Sous les pavés : la culture et la jeunesse

Après une gueule de bois qui a duré tout le week-end. Gueule de bois due à une nuit noire plutôt qu’à l’habituelle nuit blanche, je prends enfin la plume et la trempe dans la plaie, encore ouverte, pour vous dire ces quelques mots.

Vendredi soir, certains désiraient seulement manger un des meilleurs Bob-Bun de Paris, au Petit Cambodge, d’autres voulaient seulement boire un verre entres amis au Carillon, d’autres voulaient profiter d’un accueil jeune et chaleureux à La Belle Equipe, d’autres voulaient partager une part de pizza, rue de la Fontaine au Roi et se sentir encore une fois princes de la ville. Enfin certains voulaient soutenir leur équipe et d’autres danser sur un rock endiablé sans penser à demain. À tous ces hommes et ces femmes qui n’avaient commis comme seul crime de vouloir s’amuser en toute liberté, le monde entier leur rend hommage de toutes les manières que ce soit et on les remercie milles fois.

Depuis ce week-end, que j’ai vécu cloitré, même lorsque j’étais à l’extérieur de mon appartement, et jusqu’à la minute de silence qu’il y a eu aujourd’hui, c’est le cœur lourd et l’esprit embrumé que j’ai pris conscience que rien ne changerait. Notre ville lumière continuerait de nous éblouir, même dans ces heures sombres. Nous avons désormais, et demain encore plus qu’hier, le devoir et le besoin de fêter notre vie. Nous devons vivre 130 fois plus, écouter 130 fois plus de musique, aller 130 fois plus au cinéma, au théâtre, au musée. Nous devons danser 130 fois plus, rire et profiter des dernières éclaircies sur les terrasses, 130 fois plus, manger et boire jusqu’à plus soif. Nous devons 130 fois, brûler notre vie par les deux bouts, se balader à poil Boulevard Saint-Germain-des-Prés, « graffer » les murs, « skater » les avenues, s’égosiller dans des karaokés et déclarer notre flamme à l’être qui hante notre cœur.

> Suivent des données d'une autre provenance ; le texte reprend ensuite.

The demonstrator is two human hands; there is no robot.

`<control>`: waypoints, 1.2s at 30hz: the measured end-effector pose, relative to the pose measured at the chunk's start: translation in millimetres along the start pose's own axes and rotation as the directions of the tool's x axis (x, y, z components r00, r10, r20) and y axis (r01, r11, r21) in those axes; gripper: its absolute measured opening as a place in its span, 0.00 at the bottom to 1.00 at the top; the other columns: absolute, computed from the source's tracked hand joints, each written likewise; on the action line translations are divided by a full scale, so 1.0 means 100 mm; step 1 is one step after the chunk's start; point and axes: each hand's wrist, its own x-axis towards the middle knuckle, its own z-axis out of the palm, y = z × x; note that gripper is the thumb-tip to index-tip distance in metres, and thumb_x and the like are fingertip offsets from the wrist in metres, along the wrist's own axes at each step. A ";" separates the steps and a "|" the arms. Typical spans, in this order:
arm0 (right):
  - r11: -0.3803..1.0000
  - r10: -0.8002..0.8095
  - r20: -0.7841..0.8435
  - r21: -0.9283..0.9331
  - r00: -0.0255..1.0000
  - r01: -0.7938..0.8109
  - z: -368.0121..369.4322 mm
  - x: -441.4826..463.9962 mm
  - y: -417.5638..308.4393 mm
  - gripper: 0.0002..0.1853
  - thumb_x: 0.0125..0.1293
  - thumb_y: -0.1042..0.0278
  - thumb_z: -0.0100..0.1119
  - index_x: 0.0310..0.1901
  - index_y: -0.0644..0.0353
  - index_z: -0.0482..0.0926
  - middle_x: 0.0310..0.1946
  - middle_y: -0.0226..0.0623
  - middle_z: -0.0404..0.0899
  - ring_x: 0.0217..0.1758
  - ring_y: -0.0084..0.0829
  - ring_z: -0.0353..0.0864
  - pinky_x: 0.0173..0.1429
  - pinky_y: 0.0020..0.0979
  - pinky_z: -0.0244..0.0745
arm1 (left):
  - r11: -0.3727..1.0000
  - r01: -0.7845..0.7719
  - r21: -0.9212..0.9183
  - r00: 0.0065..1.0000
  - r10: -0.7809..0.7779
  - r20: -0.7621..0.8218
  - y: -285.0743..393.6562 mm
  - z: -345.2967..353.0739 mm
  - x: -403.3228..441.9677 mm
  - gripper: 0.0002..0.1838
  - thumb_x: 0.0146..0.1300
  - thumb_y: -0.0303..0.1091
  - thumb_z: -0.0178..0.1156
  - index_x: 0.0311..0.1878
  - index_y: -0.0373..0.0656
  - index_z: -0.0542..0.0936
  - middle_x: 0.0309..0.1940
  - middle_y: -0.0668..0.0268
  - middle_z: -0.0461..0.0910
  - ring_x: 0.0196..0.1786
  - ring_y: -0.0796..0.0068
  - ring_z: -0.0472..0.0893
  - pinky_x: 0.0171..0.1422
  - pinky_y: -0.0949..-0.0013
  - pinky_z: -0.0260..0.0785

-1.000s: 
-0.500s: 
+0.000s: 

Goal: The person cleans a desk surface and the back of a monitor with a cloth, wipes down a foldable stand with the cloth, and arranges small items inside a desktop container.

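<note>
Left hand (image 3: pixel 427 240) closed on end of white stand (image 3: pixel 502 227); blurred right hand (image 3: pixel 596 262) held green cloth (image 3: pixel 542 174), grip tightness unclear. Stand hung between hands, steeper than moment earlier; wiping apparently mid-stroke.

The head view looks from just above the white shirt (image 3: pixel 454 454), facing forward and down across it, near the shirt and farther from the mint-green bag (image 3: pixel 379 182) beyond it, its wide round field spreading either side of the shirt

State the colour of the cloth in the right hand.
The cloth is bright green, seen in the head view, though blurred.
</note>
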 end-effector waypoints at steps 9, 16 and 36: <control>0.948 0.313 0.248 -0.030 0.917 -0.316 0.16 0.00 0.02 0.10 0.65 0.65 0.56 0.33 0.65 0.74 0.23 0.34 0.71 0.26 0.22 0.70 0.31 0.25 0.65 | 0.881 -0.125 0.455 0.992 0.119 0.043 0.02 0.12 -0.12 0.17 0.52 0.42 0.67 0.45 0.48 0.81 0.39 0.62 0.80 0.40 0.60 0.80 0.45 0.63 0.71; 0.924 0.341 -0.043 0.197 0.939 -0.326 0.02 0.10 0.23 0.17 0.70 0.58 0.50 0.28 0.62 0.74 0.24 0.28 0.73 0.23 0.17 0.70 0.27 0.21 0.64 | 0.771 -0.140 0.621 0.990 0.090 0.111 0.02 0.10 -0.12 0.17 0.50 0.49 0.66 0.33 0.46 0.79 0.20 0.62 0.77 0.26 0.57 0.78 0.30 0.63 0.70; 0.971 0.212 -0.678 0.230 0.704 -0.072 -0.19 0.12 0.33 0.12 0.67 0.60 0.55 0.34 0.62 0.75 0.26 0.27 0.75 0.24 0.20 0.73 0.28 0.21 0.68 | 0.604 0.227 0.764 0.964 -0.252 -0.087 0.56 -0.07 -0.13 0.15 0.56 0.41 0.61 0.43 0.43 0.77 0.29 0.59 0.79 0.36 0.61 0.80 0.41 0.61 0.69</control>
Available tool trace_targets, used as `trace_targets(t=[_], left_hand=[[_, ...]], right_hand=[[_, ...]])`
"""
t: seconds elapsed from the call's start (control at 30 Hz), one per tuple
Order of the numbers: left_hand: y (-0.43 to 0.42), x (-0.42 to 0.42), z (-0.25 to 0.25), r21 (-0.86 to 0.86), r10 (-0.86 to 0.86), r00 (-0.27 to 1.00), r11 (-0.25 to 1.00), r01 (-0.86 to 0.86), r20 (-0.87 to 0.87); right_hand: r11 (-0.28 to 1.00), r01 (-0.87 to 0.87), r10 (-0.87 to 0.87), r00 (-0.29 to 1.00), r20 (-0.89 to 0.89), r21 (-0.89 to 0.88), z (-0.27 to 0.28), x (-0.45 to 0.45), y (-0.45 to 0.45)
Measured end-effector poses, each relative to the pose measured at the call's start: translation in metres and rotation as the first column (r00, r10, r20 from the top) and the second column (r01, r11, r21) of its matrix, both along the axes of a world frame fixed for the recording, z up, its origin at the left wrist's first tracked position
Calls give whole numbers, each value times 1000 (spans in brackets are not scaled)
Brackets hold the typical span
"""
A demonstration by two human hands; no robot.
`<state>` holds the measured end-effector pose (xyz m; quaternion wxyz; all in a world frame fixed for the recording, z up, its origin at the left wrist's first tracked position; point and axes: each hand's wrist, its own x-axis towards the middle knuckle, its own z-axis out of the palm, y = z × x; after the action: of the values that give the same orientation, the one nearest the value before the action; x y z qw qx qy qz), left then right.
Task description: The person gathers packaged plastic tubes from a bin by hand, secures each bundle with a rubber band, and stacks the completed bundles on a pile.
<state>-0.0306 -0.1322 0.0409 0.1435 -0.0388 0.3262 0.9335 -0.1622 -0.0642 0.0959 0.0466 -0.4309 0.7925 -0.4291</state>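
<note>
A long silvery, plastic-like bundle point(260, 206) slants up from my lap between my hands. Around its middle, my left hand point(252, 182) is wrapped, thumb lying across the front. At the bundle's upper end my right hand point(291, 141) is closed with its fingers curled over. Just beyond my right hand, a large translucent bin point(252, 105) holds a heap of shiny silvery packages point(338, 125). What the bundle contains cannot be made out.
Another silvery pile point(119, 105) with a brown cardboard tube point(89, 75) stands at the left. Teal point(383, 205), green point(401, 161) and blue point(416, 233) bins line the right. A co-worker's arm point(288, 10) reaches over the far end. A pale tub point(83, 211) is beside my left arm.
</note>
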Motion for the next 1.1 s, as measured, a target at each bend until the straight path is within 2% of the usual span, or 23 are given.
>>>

Si proches de ces instincts de mort, nous devons faire valoir nos vies.

Certains ont déjà commencé le sale jeu de la récupération, des accusations nauséabondes, des rages déguisées en réflexions fallacieuses. À qui profite le crime ? Aujourd’hui comme hier et probablement comme demain, j’en aurais clairement rien à foutre. Personne ne profite d’un tel crime, personne ne gagne lorsque des civils qui ne voulaient que vivre jusqu’au petit matin disparaissent dans le stroboscope d’un fusil semi-automatique qui pétarde. Les 8 salopards me dégoûtent, ceux qui sont planqués derrière eux, encore plus. Ils ne gagneront pas, ils ont déjà perdu.

Parisiens, parisiennes, français, françaises, hommes et femmes du monde, la tyrannie de la peur est à nos portes, mais la liberté reste dans nos cœurs. Je n’ai pas peur. « Fluctuat Nec Mergitur » : cette devise prend un sens différent depuis vendredi, pour paraphraser Joann Sfar, « ça signifie merde à la mort », merde à la terreur et oui à l’amour, la liberté et au partage.

A l’heure où la France attaque l’est de la Syrie, en ces jours étranges, je ne réclame que paix et tranquillité sur la terre.